Yes Obama won. Yes we spent most of the night in a Parisian palace, where there was an endless supply of champagne (though we didn’t have any till nearly dawn). And yes, we were on live TV, billed as “the Geeks in Love, a Franco-American blogging couple.”

senat1.jpg All of that would have been magical enough. But I must say that the most extraordinary thing about this night for me was that I got to spend it with my son in California.

(Outside the Sénat at 2:00 am. More behind-the-scenes pictures.)

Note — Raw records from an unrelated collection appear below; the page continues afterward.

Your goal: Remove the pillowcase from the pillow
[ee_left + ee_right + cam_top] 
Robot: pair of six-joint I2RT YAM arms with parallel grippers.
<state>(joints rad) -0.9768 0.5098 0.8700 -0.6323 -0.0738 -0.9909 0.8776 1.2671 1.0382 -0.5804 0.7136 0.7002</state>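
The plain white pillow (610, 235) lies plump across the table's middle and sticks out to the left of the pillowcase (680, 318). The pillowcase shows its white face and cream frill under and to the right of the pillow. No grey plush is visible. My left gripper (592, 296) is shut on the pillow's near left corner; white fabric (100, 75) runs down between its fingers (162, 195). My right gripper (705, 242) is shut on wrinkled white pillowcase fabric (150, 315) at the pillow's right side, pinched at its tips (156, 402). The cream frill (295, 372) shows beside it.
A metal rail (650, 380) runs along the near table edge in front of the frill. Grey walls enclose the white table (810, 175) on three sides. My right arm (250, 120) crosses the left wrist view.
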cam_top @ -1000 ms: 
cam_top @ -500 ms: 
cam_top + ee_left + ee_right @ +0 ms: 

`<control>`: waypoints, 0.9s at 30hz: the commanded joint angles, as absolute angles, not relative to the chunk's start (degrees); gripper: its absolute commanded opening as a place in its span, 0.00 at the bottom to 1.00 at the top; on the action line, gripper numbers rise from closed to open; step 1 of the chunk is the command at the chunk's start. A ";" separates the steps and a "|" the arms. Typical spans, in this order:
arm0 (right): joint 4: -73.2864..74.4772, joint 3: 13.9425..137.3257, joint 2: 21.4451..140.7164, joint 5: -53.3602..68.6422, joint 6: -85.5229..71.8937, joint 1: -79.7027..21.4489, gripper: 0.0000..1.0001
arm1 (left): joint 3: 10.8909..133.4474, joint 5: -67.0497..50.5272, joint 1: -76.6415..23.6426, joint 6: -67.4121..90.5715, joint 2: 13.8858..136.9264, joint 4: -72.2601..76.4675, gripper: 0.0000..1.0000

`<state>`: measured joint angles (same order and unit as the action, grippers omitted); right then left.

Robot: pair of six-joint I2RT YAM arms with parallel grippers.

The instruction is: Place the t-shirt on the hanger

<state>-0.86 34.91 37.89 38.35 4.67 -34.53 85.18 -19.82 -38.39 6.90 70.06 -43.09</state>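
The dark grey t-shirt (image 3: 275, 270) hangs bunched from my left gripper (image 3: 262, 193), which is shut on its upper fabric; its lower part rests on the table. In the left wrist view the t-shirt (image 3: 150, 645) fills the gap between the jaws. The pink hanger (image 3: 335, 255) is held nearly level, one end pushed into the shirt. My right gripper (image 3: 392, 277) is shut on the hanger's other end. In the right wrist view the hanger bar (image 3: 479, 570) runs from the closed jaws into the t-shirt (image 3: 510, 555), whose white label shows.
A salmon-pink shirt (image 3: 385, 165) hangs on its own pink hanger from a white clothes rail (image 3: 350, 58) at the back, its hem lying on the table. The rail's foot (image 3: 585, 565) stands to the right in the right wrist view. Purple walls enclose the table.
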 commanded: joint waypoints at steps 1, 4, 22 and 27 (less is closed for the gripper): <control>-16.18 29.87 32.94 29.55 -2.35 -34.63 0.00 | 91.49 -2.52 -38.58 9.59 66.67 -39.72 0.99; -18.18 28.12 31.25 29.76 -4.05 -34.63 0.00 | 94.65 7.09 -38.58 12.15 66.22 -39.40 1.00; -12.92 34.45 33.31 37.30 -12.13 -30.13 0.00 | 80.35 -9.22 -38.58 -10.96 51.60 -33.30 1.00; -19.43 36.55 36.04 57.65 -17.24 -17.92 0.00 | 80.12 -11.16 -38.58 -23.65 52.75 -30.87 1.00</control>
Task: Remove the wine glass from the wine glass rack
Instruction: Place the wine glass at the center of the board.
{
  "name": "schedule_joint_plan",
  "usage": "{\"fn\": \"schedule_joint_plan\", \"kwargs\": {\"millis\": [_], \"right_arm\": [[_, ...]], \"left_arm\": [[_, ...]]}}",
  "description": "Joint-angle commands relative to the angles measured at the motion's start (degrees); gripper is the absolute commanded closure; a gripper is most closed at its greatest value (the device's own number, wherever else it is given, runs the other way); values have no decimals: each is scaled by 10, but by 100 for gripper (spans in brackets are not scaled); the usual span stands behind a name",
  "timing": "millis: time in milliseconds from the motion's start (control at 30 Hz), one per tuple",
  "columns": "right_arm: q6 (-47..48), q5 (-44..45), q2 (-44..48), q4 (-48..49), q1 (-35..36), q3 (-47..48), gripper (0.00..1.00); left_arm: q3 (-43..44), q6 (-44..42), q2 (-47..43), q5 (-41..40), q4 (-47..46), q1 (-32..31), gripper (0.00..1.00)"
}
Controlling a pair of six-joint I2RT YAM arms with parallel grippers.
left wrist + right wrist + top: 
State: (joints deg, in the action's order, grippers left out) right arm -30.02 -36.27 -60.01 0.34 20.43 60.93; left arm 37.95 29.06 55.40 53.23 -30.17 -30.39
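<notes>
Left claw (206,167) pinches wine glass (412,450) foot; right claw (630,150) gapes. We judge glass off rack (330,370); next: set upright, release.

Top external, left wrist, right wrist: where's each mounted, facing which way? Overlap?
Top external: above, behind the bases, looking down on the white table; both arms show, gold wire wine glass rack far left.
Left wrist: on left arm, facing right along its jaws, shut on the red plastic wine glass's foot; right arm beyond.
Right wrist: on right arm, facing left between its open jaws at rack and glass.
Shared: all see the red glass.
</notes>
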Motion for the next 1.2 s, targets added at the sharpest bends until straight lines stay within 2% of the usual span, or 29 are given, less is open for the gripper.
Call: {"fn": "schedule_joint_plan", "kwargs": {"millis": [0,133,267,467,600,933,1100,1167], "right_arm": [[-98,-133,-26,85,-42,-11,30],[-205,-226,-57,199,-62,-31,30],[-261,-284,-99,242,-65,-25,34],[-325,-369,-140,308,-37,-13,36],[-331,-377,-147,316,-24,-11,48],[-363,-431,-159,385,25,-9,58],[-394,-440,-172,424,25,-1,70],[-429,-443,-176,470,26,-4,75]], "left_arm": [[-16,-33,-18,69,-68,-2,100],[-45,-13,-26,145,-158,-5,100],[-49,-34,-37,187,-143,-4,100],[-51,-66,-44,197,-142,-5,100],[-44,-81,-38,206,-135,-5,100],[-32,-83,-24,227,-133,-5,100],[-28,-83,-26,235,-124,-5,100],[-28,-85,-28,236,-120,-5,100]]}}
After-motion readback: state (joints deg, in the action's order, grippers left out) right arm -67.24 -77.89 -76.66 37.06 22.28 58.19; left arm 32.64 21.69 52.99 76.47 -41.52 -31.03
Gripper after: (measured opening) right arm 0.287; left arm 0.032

Caroline, the host of Parlons blogs ! told us we’d be popping in every hour on the hour for a few minutes. She asked us to touch on the role of the Internet in the election and to give our take on what was happening across the pond. Vincent had the special assignment of doing some live Geeks In Love drawings during the course of the show.

So for five hours, we had a bunch of sites on our screens and several Twitter feeds up so we could track the buzz from all over the world. I had all my IM programs open (four of them) and exchanged occasional comments with friends, family (including Vincent’s mother and step-dad, who were watching us on the Web) and total strangers, while history happened.

We got there at 2:00 am and the show started at 3:00. In the brief opening segment, we were just introduced and had to smile nice for the camera, no talking. Then we had 50 minutes to kill.

A few minutes later, a chat window popped up with a “Bonjour momma!

My boy. I had e-mailed him the day before and asked him to open his IM program if he was around so we could talk during the show.

natca2.jpgI sent him the link to the live feed so he could watch. I asked him about his voting experience. He told me he was wearing his NATCA t-shirt (the National Air Traffic Controllers Association, the union he recently joined, which endorsed Obama). He took it off and sent me this picture while we were talking.

We talked about the results as they came in, about the girl he’d met at a party a couple Fridays ago, he said Melissa and Jordain (high-school pals) said “Hi” (obviously chatting with them too). He’d told his co-workers his mom was going to be on TV in France and they didn’t really believe him. He got the video feed up. “The blond girl’s cute,” he said. “She’s right in front of me!” I responded. I told him when we’d be on next . He watched. His comment: “Vincent looks as unshaven and laid back as usual.” Yep.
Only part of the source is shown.